One important objective of external financial reporting is to help users assess accountability by assisting in determining compliance with finance-related laws, rules, and regulations.1 To achieve this goal, state and local governments organize and operate their accounting systems on a fund basis.
The number of funds established within an accounting system to collect and maintain data should be driven by the needs of management. The number of funds reported in external financial reports, on the other hand, should be based on the needs of financial statement users, who typically need and desire less detailed data. Accordingly, separate funds within an accounting system often can and should be combined to form a single fund for purposes of general purpose external financial reporting.

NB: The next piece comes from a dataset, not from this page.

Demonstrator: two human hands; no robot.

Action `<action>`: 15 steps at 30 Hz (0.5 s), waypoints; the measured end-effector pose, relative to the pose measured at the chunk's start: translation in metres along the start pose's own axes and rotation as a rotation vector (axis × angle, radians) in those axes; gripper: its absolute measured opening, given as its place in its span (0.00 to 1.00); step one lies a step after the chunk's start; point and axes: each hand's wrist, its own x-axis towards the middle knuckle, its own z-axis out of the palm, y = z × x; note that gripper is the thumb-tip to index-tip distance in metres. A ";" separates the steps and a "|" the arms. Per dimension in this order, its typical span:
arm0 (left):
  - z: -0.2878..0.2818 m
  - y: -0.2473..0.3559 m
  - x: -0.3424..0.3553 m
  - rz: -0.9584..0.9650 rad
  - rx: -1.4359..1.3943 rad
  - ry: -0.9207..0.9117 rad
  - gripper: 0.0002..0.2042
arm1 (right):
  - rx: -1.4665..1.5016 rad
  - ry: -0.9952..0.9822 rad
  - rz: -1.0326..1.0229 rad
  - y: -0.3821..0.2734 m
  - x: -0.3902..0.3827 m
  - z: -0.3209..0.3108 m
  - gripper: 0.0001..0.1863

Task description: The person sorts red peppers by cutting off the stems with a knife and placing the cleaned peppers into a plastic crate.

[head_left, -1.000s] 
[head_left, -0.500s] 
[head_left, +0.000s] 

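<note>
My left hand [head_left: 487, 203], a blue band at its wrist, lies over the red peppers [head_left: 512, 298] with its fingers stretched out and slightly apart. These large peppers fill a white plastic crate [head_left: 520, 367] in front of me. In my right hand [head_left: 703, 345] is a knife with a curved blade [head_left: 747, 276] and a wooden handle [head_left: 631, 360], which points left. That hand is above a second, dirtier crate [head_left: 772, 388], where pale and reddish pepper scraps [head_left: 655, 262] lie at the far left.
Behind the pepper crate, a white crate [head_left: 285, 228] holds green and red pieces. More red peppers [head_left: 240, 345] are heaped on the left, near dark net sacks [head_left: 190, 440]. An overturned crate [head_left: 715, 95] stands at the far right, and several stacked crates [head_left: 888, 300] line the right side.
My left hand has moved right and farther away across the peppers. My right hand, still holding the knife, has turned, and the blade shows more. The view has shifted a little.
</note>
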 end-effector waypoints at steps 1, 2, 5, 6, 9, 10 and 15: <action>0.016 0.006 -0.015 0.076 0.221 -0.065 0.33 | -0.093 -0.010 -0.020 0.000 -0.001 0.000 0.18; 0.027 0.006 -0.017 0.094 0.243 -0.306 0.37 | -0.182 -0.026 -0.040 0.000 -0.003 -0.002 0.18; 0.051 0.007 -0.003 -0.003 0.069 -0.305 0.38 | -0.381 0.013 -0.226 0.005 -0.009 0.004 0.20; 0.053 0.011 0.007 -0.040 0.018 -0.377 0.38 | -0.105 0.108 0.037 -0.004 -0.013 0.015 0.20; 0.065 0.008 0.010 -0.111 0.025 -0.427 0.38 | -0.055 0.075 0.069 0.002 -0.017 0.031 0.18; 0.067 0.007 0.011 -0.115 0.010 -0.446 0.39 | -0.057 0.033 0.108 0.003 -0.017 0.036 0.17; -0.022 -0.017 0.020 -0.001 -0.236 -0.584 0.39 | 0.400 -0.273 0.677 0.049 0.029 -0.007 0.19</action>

Sometimes governments inappropriately combine funds in their financial statements that ought not to be combined, thus denying financial statement users valuable information on legal compliance. More commonly, governments report more funds than are truly necessary to achieve the goals of general purpose external financial reporting, thereby needlessly adding to the length and complexity of their financial reports and potentially increasing audit fees.
GFOA recommends that every state or local government that uses fund accounting3 establish clear criteria for determining whether a given fund in its accounting system should be treated as a fund for purposes of external financial reporting. The application of these criteria to individual funds should be documented and then periodically reviewed to take into account changes in circumstances (for example, a significant decrease in a revenue source reported as a separate special revenue fund). A governments periodic review of its fund structure ought to specifically consider whether the goals of general purpose external financial reporting could better be achieved by combining similar funds in the accounting system into a single fund for financial reporting purposes. For example, it may be possible to combine a number of smaller debt service funds or capital projects funds into a single debt service fund or a single capital projects fund in the financial report. Likewise, it might be possible to combine individual grant funds that are available for similar purposes (e.g., special education) into a single special revenue fund.
1 Governmental Accounting Standards Board (GASB), Concepts Statement No. 1, Objectives of Financial Reporting, paragraph 32.
2 Governmental Accounting, Auditing, and Financial Reporting, page 2.
3 This guidance is not intended to apply to most governmental units that are accounted for as stand-alone business-type activities.